**PROBLEM STATEMENT**
In the listing below, the lines from the first through the one with "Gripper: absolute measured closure" are to be copied word for word.

**COLLECTED DATA**
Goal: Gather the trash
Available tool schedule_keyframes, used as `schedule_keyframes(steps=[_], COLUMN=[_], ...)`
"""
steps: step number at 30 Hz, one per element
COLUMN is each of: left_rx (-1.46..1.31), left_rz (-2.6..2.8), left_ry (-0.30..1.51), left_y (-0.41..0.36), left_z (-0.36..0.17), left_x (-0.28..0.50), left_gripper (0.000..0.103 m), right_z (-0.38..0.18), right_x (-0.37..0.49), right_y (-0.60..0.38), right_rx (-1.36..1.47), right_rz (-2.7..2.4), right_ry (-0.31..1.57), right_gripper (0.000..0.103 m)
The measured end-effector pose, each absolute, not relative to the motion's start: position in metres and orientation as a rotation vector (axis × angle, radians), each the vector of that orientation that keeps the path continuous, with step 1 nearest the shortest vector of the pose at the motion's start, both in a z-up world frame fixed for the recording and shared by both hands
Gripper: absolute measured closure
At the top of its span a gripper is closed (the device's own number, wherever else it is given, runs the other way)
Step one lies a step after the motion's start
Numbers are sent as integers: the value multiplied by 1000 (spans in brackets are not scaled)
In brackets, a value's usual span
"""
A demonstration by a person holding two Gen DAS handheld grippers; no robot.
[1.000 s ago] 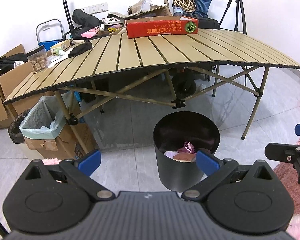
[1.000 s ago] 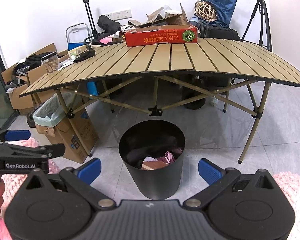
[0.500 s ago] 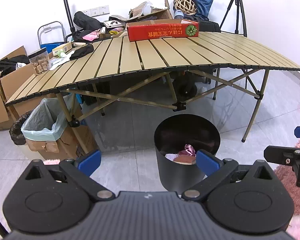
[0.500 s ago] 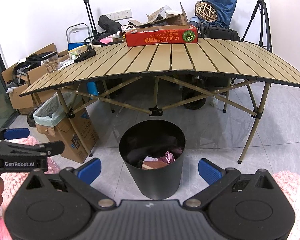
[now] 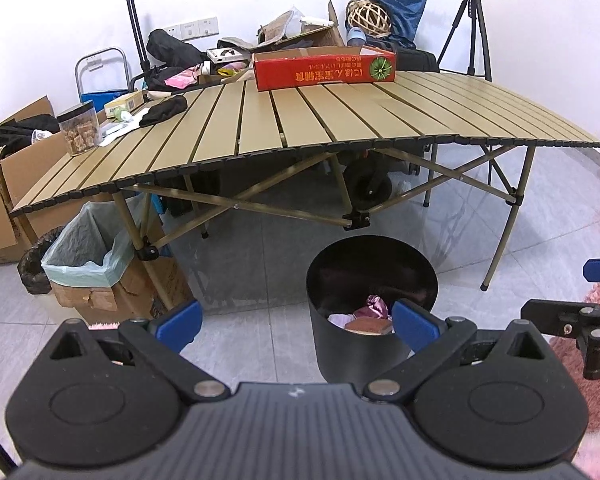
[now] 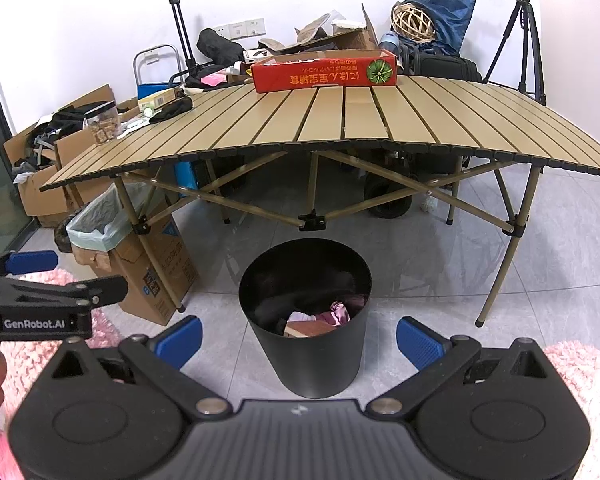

**RESULT OF THIS TASK**
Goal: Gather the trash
Available tool schedule_keyframes, used as `schedule_keyframes(steps=[_], COLUMN=[_], ...)`
"""
steps: step number at 30 Hz, one per element
COLUMN is each of: left_rx (-1.46..1.31), left_rz (-2.6..2.8), left_ry (-0.30..1.51), left_y (-0.41..0.36), left_z (-0.36..0.17), left_x (-0.28..0.50), left_gripper (0.000..0.103 m), right_z (-0.38..0.18), right_x (-0.37..0.49), right_y (-0.60..0.38), right_rx (-1.36..1.47), right_rz (-2.7..2.4), right_ry (-0.31..1.57), right_gripper (0.000..0.103 m)
The measured end-effector pose, each absolute, not relative to the motion's start: position in metres and orientation as a rotation vector (axis × angle, radians), each the vector of that orientation that keeps the path continuous, with step 1 nearest the shortest vector of the pose at the motion's start, both in a z-up world frame fixed for the recording and shared by both hands
Gripper: absolute measured closure

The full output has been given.